Return the data exactly, with all pictures removed.

* Input:
%%
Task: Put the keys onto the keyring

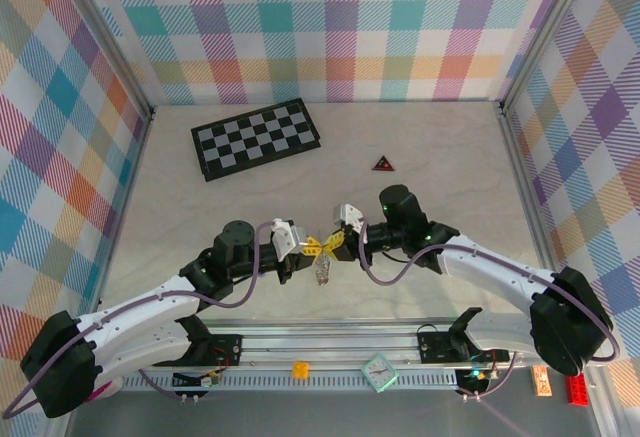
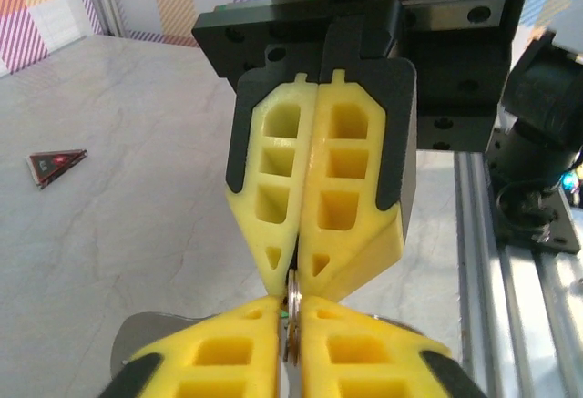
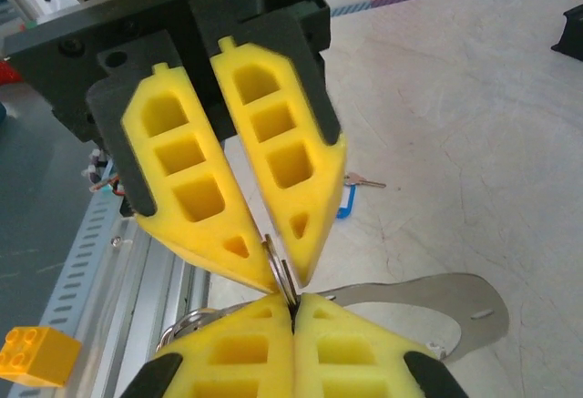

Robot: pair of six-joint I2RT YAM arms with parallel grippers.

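Observation:
Both grippers meet tip to tip over the near middle of the table. The keyring (image 2: 291,318) is a silvery metal ring standing on edge between them, seen too in the right wrist view (image 3: 279,267). My left gripper (image 2: 290,302) (image 1: 312,247) pinches it from one side. My right gripper (image 3: 293,300) (image 1: 335,244) is shut on its other edge. A green sliver (image 2: 284,313) shows beside the ring; what it is I cannot tell. The blue-headed key (image 3: 346,201) lies on the table below. A silvery piece (image 1: 322,273) hangs under the fingertips.
A flat metal tag (image 3: 446,311) curves out beside the right fingers. The checkerboard (image 1: 256,138) lies at the back left and the red-edged triangle (image 1: 383,164) (image 2: 55,165) behind the grippers. The aluminium rail (image 1: 330,342) runs along the near edge, with a yellow brick (image 3: 32,354) below it.

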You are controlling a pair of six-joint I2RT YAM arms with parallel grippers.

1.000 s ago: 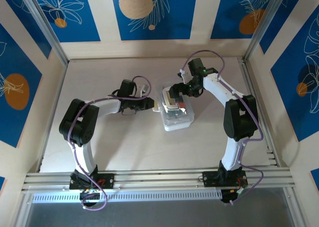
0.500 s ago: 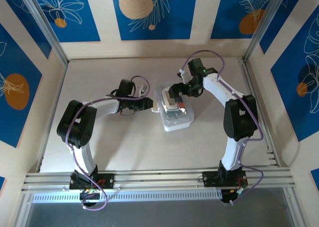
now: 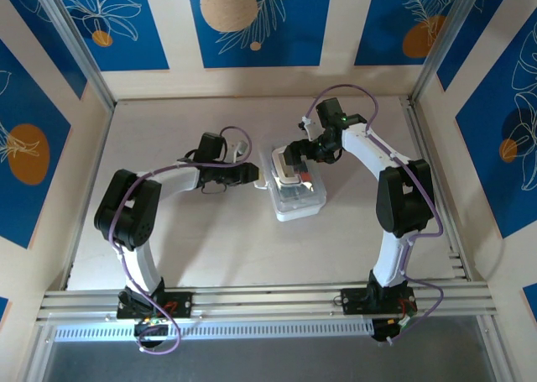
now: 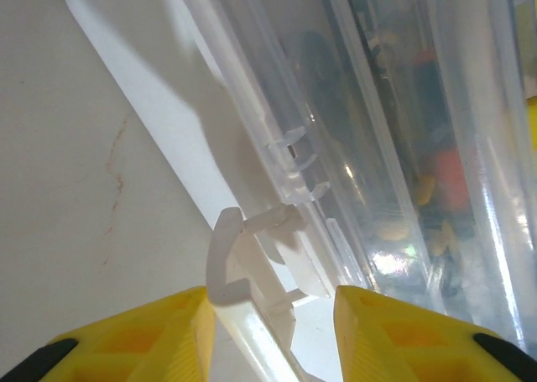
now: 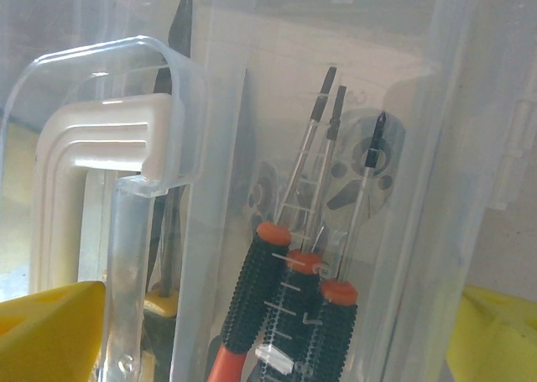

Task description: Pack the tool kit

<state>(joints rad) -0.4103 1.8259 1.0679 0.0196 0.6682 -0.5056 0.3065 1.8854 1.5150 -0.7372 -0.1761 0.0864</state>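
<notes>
On tabletop (image 3: pixel 218 239), centre: translucent case (image 3: pixel 295 201) is set, screwdrivers (image 5: pixel 289 302) seen inside.
Left fingers (image 4: pixel 126 340): held apart, white latch (image 4: pixel 231 260) on case's left edge between them, not gripped.
Right fingers (image 5: pixel 50 323): spread wide, case handle (image 5: pixel 101 143) between them, nothing gripped.

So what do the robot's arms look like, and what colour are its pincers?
The left arm and right arm have white links with chunky black joints, and a thin purple cable loops along each. The left pincer and right pincer have bright yellow fingers.
</notes>
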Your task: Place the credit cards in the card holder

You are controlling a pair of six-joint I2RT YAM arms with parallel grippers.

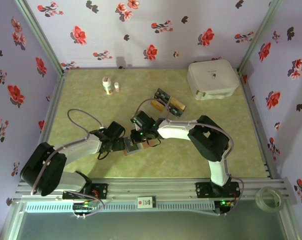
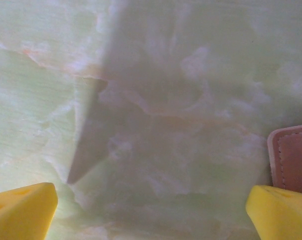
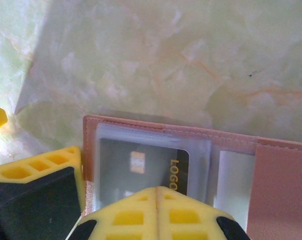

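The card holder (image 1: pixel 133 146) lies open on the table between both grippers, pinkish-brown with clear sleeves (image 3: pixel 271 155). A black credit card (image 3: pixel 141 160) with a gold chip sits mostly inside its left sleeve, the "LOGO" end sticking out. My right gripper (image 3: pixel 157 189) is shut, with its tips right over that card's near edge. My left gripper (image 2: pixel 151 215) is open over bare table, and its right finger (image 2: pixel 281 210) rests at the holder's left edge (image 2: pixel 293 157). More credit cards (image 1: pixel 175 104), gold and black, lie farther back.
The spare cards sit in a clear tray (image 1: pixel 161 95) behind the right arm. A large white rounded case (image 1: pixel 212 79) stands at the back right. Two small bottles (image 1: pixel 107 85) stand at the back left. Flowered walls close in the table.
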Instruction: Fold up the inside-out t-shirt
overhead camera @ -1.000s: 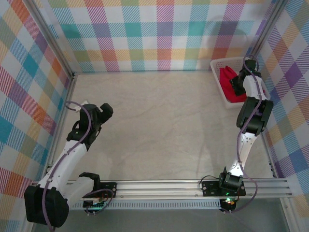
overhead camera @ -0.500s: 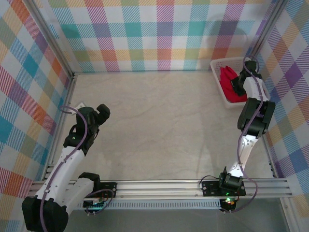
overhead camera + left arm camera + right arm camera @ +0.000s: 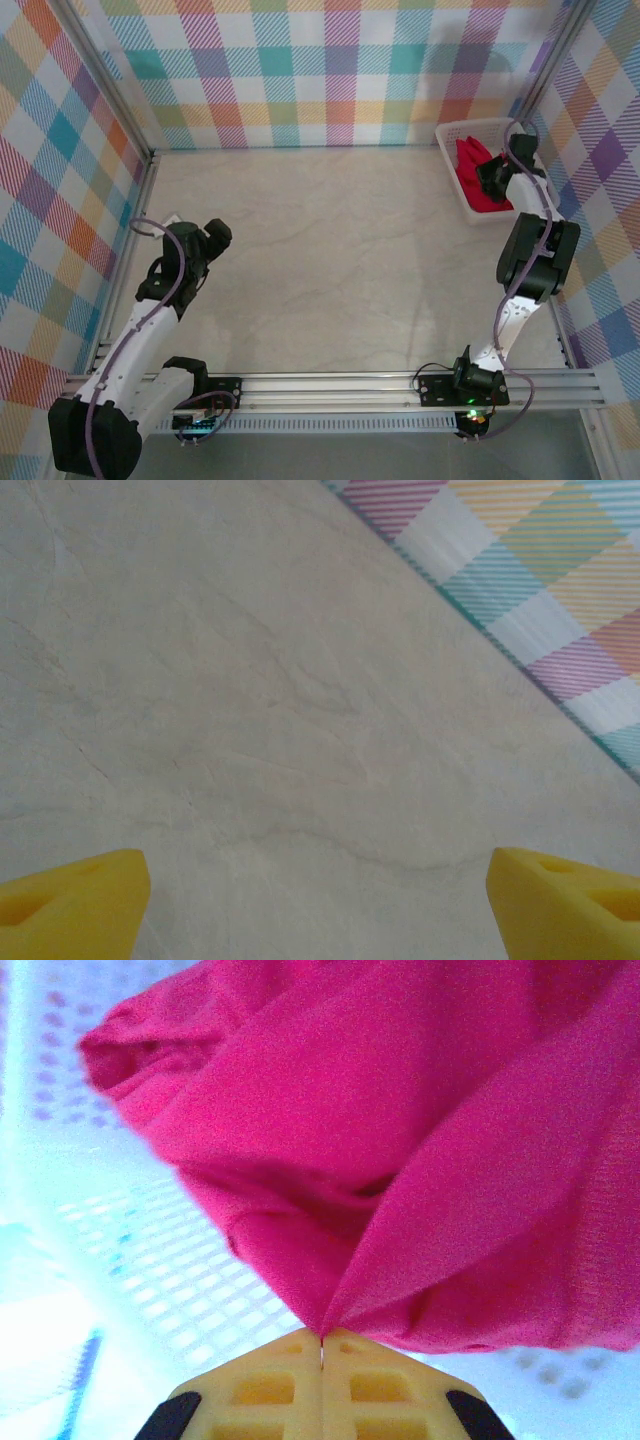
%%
* Response:
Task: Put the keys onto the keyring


Robot: pair of six-joint I2RT YAM arms with parallel grippers.

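Observation:
Both grippers meet tip to tip over the near middle of the table. The keyring (image 2: 291,318) is a silvery metal ring standing on edge between them, seen too in the right wrist view (image 3: 279,267). My left gripper (image 2: 290,302) (image 1: 312,247) pinches it from one side. My right gripper (image 3: 293,300) (image 1: 335,244) is shut on its other edge. A green sliver (image 2: 284,313) shows beside the ring; what it is I cannot tell. The blue-headed key (image 3: 346,201) lies on the table below. A silvery piece (image 1: 322,273) hangs under the fingertips.
A flat metal tag (image 3: 446,311) curves out beside the right fingers. The checkerboard (image 1: 256,138) lies at the back left and the red-edged triangle (image 1: 383,164) (image 2: 55,165) behind the grippers. The aluminium rail (image 1: 330,342) runs along the near edge, with a yellow brick (image 3: 32,354) below it.
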
You are controlling a pair of six-joint I2RT YAM arms with parallel grippers.

1.000 s ago: 
0.500 s ago: 
now: 
now: 
now: 

Task description: Pack the tool kit

<state>(joints rad) -0.4103 1.8259 1.0679 0.0196 0.6682 -0.5056 0.3065 1.8854 1.5150 -0.7372 -0.1761 0.0864</state>
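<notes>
On tabletop (image 3: pixel 218 239), centre: translucent case (image 3: pixel 295 201) is set, screwdrivers (image 5: pixel 289 302) seen inside.
Left fingers (image 4: pixel 126 340): held apart, white latch (image 4: pixel 231 260) on case's left edge between them, not gripped.
Right fingers (image 5: pixel 50 323): spread wide, case handle (image 5: pixel 101 143) between them, nothing gripped.

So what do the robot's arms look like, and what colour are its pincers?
The left arm and right arm have white links with chunky black joints, and a thin purple cable loops along each. The left pincer and right pincer have bright yellow fingers.
</notes>
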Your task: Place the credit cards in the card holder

You are controlling a pair of six-joint I2RT YAM arms with parallel grippers.


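The card holder (image 1: pixel 133 146) lies open on the table between both grippers, pinkish-brown with clear sleeves (image 3: pixel 271 155). A black credit card (image 3: pixel 141 160) with a gold chip sits mostly inside its left sleeve, the "LOGO" end sticking out. My right gripper (image 3: pixel 157 189) is shut, with its tips right over that card's near edge. My left gripper (image 2: pixel 151 215) is open over bare table, and its right finger (image 2: pixel 281 210) rests at the holder's left edge (image 2: pixel 293 157). More credit cards (image 1: pixel 175 104), gold and black, lie farther back.
The spare cards sit in a clear tray (image 1: pixel 161 95) behind the right arm. A large white rounded case (image 1: pixel 212 79) stands at the back right. Two small bottles (image 1: pixel 107 85) stand at the back left. Flowered walls close in the table.
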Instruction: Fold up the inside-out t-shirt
overhead camera @ -1.000s: 
overhead camera @ -0.500s: 
overhead camera + left arm camera + right arm camera @ +0.000s: 

The output requires no additions.